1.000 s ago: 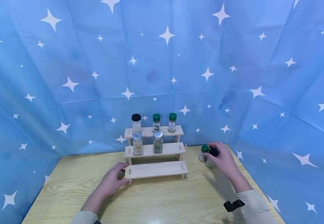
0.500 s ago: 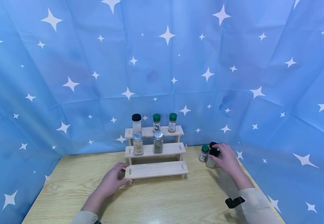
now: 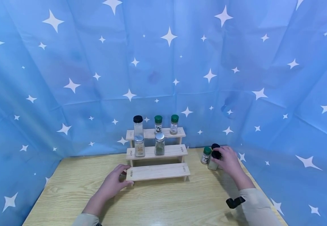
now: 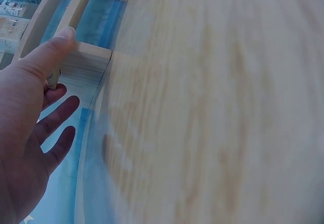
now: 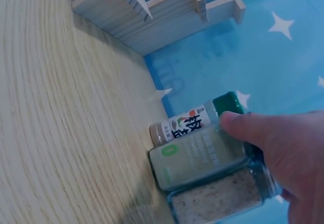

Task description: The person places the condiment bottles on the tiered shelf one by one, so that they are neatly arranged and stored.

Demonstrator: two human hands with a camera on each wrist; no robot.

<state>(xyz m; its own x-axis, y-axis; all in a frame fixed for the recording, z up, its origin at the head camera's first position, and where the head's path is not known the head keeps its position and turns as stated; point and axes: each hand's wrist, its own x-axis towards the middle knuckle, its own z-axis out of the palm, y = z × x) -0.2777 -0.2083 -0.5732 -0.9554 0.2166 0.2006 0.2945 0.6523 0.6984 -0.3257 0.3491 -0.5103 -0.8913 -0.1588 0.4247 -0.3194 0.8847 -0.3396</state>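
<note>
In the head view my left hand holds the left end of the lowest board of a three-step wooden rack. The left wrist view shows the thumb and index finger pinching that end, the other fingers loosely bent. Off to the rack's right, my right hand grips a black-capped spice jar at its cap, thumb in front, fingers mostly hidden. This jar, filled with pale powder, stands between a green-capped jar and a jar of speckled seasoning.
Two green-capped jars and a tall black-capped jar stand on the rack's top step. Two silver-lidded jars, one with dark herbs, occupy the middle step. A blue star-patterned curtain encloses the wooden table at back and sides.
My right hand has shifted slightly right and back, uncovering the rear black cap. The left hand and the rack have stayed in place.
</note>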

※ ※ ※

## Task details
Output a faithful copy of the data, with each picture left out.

## Completed exercise
1.000 s ago: 
0.500 s ago: 
now: 
now: 
now: 

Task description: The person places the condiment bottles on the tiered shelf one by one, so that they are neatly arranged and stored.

Demonstrator: two human hands with a camera on each wrist; no robot.

<state>(xyz m; its own x-axis, y-axis; all in a frame fixed for the recording, z up, its origin at the head camera's first position, and where the head's path is not known the head keeps its position and turns as stated; point and axes: each hand's wrist, its own x-axis towards the middle knuckle, its own z-axis out of the palm, y = z × x) -0.2777 -0.2083 -0.5732 -0.9554 0.2166 0.2006 0.2945 0.6523 0.6984 -0.3257 0.3491 -0.5103 -0.8913 -0.1588 0.4247 -0.3194 0.8847 -0.3396</state>
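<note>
In the head view my left hand holds the left end of the lowest board of a three-step wooden rack. The left wrist view shows the thumb and index finger pinching that end, the other fingers loosely bent. Off to the rack's right, my right hand grips a black-capped spice jar at its cap, thumb in front, fingers mostly hidden. This jar, filled with pale powder, stands between a green-capped jar and a jar of speckled seasoning.
Two green-capped jars and a tall black-capped jar stand on the rack's top step. Two silver-lidded jars, one with dark herbs, occupy the middle step. A blue star-patterned curtain encloses the wooden table at back and sides.
My right hand has shifted slightly right and back, uncovering the rear black cap. The left hand and the rack have stayed in place.
</note>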

No additional lines are needed for this answer.